Is it an alarm? Is the city being attacked? But no – once he’s calmed down somewhat, it occurs to him that the noise is coming from somewhere inside the house. It also sounds… oddly familiar. Like some sort of machine?
The umbrella Ennoshita armed himself with last time is still hanging in its proper place by the shoe closet. Not that it would be helpful at all against a ghost – if there is indeed a ghost. Ennoshita looks around, squinting into the darkness. What on earth does one use to fight a ghost? Thinking back to the horror movies Tanaka used to force them all to watch, Ennoshita vaguely remembers… priests, sometimes nuns, and little girls in nightgowns. There were also a lot of bibles and gold crosses, and sometimes… salt?

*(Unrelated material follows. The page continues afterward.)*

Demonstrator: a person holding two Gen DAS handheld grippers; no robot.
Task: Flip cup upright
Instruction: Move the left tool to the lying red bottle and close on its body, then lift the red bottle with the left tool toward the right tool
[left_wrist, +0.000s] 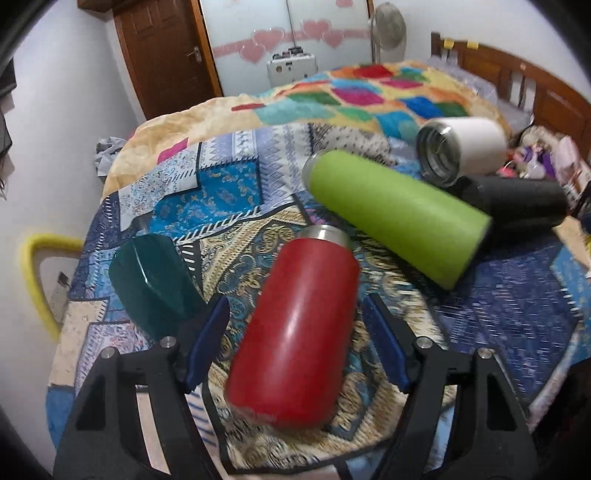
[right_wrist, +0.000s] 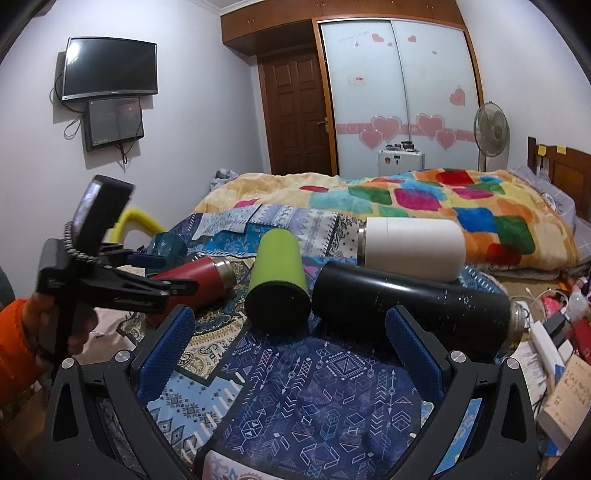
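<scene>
The red cylindrical steel cup (left_wrist: 295, 328) is seen lying on its side at lower centre of the left wrist view, on the patterned blue cloth (left_wrist: 229, 192), between the spread fingers of the left gripper (left_wrist: 295, 339), neither pad clearly touching. At lower centre of the right wrist view, the right gripper (right_wrist: 288, 354) is held level and spread apart over cloth, near the lime-green cup (right_wrist: 277, 284) and black flask (right_wrist: 413, 299).

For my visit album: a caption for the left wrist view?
Open left gripper straddles a red flask lying on the patterned cloth.
</scene>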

Well, Ennoshita doesn’t have any bibles or gold crosses, and the salt is in the kitchen where the ghost potentially could be. He supposes he’ll just have to somehow make do and fight for his life with the best thing he has on hand – his lucky pair of socks.
After digging them out of the laundry hamper, Ennoshita slowly, carefully creeps out of the room and down the hall, Vabo-chan adorned socks clutched against his chest.
The mysterious vrrrrrrrrr grows louder the closer he gets to the living room. The sound is oddly familiar, though Ennoshita just can’t place it. Could it be some kind of too, like a drill? Or a chainsaw?
It’s a vacuum cleaner.
No wonder Ennoshita had such a hard time recognizing the noise; after buying this vacuum cleaner shortly after moving it, Ennoshita left it in a corner in the living room, where it languished unused in its box until the ghost (presumably) took it out and stored it in the hall closet. And here it is now, not only out of the closet but also plugged in, and Ennoshita can only gape as he watches it travel back and forth around the living room, supposedly pushed by nothing.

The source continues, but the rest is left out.